* **Assignment**
Of all the lines below, output only those starting at the one with "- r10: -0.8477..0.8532" and ending at the one with "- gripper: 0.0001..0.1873", both ends included, exactly as written.

* **Items from a data source**
=-=-=-=-=

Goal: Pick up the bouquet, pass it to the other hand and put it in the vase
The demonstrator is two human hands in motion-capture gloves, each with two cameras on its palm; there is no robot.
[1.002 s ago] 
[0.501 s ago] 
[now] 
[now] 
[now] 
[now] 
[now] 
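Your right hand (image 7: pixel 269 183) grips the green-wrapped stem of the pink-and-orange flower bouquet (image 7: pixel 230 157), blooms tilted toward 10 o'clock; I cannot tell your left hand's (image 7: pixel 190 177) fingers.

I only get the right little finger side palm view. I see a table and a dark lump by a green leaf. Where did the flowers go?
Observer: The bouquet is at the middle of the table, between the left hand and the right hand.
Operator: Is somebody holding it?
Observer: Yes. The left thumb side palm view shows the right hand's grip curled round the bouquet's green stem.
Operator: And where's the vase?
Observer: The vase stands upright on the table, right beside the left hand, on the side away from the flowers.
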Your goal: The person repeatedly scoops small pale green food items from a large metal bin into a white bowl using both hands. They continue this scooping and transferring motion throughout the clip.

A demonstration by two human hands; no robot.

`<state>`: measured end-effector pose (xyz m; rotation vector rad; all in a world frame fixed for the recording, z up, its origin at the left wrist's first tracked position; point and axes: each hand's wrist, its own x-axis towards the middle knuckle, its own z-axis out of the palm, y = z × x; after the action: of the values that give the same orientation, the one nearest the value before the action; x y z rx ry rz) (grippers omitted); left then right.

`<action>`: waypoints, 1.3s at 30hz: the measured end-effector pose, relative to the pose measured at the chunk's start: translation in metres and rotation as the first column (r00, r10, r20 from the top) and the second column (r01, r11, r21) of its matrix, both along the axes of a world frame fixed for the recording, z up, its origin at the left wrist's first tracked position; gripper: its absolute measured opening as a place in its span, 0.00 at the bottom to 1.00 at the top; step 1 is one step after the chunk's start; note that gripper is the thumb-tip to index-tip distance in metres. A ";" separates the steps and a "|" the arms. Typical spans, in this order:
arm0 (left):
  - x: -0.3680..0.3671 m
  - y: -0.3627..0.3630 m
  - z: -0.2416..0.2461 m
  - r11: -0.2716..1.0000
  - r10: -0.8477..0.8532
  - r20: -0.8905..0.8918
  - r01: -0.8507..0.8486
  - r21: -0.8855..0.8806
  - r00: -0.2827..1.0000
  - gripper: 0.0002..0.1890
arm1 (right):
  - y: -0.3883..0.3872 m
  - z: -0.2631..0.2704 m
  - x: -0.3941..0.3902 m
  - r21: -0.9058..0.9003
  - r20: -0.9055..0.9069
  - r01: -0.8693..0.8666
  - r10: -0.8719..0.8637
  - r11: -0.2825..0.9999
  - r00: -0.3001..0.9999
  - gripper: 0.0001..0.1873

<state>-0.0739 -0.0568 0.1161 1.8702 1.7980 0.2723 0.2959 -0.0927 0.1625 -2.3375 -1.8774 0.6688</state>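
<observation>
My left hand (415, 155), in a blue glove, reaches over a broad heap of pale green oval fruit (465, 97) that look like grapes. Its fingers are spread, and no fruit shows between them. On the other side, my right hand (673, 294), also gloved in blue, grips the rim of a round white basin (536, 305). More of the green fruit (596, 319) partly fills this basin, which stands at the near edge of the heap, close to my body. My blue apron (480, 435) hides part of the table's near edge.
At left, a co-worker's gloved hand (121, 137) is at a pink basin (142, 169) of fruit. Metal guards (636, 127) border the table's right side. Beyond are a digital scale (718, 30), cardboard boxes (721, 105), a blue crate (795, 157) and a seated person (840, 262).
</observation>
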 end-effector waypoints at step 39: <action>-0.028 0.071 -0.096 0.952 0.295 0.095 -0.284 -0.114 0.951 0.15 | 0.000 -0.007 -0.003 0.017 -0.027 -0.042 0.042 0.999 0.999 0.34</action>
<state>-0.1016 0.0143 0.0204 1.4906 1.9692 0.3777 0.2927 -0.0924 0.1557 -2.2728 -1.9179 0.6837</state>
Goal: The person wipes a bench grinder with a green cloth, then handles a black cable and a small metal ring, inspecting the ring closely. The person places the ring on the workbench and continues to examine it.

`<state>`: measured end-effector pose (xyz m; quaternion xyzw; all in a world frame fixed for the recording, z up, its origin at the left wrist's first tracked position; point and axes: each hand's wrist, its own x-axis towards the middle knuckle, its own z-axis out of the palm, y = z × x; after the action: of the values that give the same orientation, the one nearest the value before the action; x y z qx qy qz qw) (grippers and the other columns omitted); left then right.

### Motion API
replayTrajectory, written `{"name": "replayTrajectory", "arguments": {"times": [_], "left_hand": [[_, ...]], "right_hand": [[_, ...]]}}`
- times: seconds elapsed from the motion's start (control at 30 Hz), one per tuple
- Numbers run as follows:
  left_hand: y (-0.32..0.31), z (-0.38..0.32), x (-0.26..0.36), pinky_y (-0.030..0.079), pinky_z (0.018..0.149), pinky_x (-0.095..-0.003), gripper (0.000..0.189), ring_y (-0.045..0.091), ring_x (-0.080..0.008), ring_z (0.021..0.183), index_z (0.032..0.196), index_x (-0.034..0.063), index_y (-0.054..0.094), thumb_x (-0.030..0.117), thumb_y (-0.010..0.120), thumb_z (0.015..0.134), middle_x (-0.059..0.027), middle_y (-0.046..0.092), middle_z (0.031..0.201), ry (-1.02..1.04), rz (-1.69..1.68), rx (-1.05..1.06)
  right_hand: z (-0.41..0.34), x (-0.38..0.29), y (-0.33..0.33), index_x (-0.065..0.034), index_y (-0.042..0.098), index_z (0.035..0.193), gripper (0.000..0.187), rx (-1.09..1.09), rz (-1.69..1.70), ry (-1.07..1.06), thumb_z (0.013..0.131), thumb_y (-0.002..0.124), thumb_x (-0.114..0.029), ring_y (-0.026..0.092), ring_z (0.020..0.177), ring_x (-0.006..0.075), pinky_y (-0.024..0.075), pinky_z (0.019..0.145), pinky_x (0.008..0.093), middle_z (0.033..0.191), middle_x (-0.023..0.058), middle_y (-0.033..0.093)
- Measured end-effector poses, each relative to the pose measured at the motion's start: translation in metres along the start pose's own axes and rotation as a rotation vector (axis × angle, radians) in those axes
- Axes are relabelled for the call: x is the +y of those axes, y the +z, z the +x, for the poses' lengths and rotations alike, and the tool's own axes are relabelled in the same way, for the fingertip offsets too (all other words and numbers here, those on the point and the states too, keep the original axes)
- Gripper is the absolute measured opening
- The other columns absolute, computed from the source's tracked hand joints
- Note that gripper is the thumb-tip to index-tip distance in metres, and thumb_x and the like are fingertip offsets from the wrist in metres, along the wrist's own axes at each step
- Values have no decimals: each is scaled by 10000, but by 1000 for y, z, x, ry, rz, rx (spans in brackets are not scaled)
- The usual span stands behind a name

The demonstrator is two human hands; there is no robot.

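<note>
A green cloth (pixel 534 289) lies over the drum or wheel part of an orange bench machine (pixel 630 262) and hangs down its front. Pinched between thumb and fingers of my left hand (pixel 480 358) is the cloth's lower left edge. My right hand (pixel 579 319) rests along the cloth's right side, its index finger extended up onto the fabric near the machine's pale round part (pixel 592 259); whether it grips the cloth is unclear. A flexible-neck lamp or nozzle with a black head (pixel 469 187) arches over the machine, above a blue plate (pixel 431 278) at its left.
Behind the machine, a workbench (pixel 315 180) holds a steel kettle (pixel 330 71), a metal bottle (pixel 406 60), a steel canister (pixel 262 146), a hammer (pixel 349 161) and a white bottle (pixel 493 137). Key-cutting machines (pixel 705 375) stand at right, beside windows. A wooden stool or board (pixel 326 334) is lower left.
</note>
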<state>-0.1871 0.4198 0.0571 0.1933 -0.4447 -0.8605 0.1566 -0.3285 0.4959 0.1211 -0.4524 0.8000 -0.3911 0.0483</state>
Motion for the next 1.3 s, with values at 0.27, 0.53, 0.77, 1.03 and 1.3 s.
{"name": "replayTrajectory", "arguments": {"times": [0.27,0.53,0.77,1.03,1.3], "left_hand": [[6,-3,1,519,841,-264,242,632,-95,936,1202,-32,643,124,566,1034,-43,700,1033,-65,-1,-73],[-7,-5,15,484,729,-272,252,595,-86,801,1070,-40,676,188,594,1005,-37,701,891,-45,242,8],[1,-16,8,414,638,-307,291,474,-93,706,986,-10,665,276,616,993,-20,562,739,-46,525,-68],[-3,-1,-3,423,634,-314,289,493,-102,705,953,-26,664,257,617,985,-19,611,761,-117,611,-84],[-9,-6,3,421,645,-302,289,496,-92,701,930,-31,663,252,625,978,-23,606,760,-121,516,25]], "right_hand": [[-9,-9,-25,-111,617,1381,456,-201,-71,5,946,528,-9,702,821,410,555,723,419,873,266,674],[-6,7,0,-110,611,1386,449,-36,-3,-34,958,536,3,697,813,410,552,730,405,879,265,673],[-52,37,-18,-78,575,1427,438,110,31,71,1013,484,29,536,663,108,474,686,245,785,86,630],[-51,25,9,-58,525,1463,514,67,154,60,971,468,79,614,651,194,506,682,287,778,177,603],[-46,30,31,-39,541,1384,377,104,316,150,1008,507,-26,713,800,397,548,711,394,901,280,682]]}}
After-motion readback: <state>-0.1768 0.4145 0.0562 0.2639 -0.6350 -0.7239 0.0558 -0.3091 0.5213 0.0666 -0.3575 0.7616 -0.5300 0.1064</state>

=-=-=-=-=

* **Result**
  - r10: -0.8477..0.8532
  - r20: -0.8905..0.8918
  - r01: -0.8507..0.8486
  - r21: -0.8855..0.8806
  - r00: -0.2827..1.0000
  - gripper: 0.0002..0.1890
arm1 (right):
  - y: -0.3883..0.3872 m
  - z: -0.2631..0.2704 m
  - x: -0.3941..0.3902 m
  - r21: -0.9058..0.9003
  - r20: -0.9055..0.9069
  - r01: -0.8693..0.8666
  - r10: -0.8719..0.8637
  - r11: -0.2825..0.9999
  - r00: -0.3001..0.9999
  - gripper: 0.0001..0.1873

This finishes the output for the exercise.